The proposed deal suffered a significant setback this week after Permodalan Nasional Bhd (PNB), IJM’s second-largest shareholder, rejected the offer.

The decision came on the heels of an independent assessment by M&A Securities, which concluded that Sunway’s RM3.15-a-share offer, comprising 10% cash and 90% Sunway shares, was “not fair and not reasonable”.

That view was reinforced by a separate valuation by Rothschild & Co, which placed IJM’s indicative equity value at between RM16.81bil and RM19.72bil, or RM4.80 to RM5.63 per share.

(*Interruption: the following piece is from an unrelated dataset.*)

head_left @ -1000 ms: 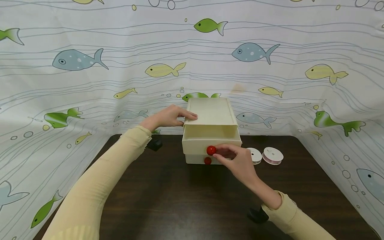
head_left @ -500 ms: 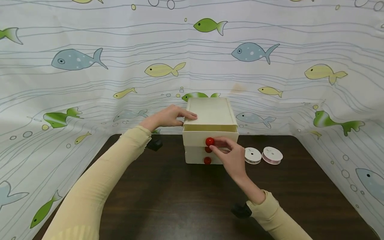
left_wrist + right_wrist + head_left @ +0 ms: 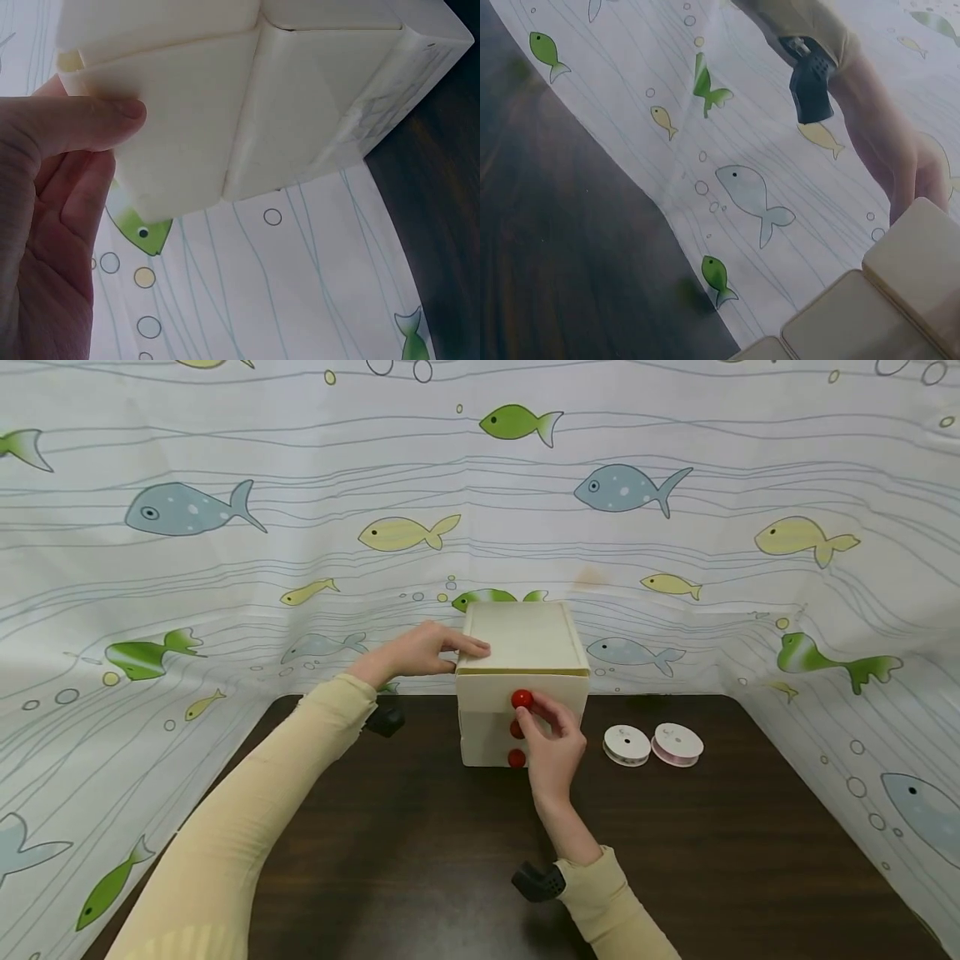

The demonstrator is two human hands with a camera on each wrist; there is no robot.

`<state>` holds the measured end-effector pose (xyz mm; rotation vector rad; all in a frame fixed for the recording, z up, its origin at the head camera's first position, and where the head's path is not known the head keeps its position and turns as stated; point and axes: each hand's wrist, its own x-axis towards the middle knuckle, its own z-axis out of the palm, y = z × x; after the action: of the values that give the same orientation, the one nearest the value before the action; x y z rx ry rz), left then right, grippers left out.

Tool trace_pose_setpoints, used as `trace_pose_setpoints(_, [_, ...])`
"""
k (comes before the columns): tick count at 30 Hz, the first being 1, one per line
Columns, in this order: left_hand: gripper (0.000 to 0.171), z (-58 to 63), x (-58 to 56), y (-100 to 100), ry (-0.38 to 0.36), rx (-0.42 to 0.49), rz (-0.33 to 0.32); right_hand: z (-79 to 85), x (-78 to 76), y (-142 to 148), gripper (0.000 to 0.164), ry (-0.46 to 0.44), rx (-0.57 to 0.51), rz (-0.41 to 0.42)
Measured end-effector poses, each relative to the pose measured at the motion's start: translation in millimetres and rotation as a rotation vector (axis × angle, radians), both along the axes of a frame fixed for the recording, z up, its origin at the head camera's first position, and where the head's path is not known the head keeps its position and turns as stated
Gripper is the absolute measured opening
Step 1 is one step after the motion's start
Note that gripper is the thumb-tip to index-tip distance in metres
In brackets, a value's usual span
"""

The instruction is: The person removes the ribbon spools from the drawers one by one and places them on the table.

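Observation:
A small cream drawer box (image 3: 525,635) with stacked drawers and red knobs stands at the back of the table. My left hand (image 3: 422,652) holds its top left edge, fingers over the lid. In the left wrist view the thumb (image 3: 112,124) of that hand presses the box's side wall. My right hand (image 3: 557,750) pinches the red knob (image 3: 521,698) of the top drawer (image 3: 483,693), whose front sits almost flush, with a thin gap under the lid. Two lower knobs show beneath, the middle one partly covered by the right hand. In the right wrist view the drawer fronts (image 3: 855,322) appear at the lower right.
Two white ribbon spools, a left one (image 3: 627,745) and a right one (image 3: 677,744), lie to the right of the box. A fish-patterned sheet (image 3: 300,468) rises behind and beside the dark wooden table (image 3: 420,860).
My right hand has pushed the top drawer inward by its knob, from well pulled out to nearly closed. My left hand has stayed on the box's edge.

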<state>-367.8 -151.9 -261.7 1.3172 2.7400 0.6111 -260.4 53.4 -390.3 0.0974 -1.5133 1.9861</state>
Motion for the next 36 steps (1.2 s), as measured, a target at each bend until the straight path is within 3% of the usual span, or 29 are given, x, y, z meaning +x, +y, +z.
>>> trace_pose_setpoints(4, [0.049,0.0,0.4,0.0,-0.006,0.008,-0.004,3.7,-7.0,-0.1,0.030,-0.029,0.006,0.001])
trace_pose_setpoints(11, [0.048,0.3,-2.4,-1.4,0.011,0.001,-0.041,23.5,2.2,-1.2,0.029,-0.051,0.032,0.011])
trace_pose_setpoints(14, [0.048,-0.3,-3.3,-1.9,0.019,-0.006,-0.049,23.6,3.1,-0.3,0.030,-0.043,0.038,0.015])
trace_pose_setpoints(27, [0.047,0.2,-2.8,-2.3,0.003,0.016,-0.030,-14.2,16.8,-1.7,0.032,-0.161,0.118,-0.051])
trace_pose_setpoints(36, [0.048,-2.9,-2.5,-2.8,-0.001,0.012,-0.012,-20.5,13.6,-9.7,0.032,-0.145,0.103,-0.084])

This was at least 52% higher than what Sunway is offering. Sunway’s offer values IJM at RM11.04bil.

Chong Tjen-San, an analyst at CGS International Research, tells StarBiz 7 that Sunway had said RM3.15 a share represented its “best offer”.

“This was conveyed during the analyst briefing in late February.

“It is still early to say the deal has met a dead end. It is not over, but it doesn’t look extremely positive,” he says.

Notably, Sunway’s “best offer” remark was made before PNB announced its decision not to accept the takeover offer.

PNB, which owns about 13.5% equity interest in IJM, said its decision is based on the underlying intrinsic value of IJM shares relative to the offer price; the limited cash component of the offer; the estimated value upside of shares to be issued relative to the issue price; IJM’s dividend outlook and long term value creation potential.

This was in line with what the IJM management had reportedly said: shareholders accepting Sunway Bhd’s takeover offer could capture only about 20% of the company’s future growth upside.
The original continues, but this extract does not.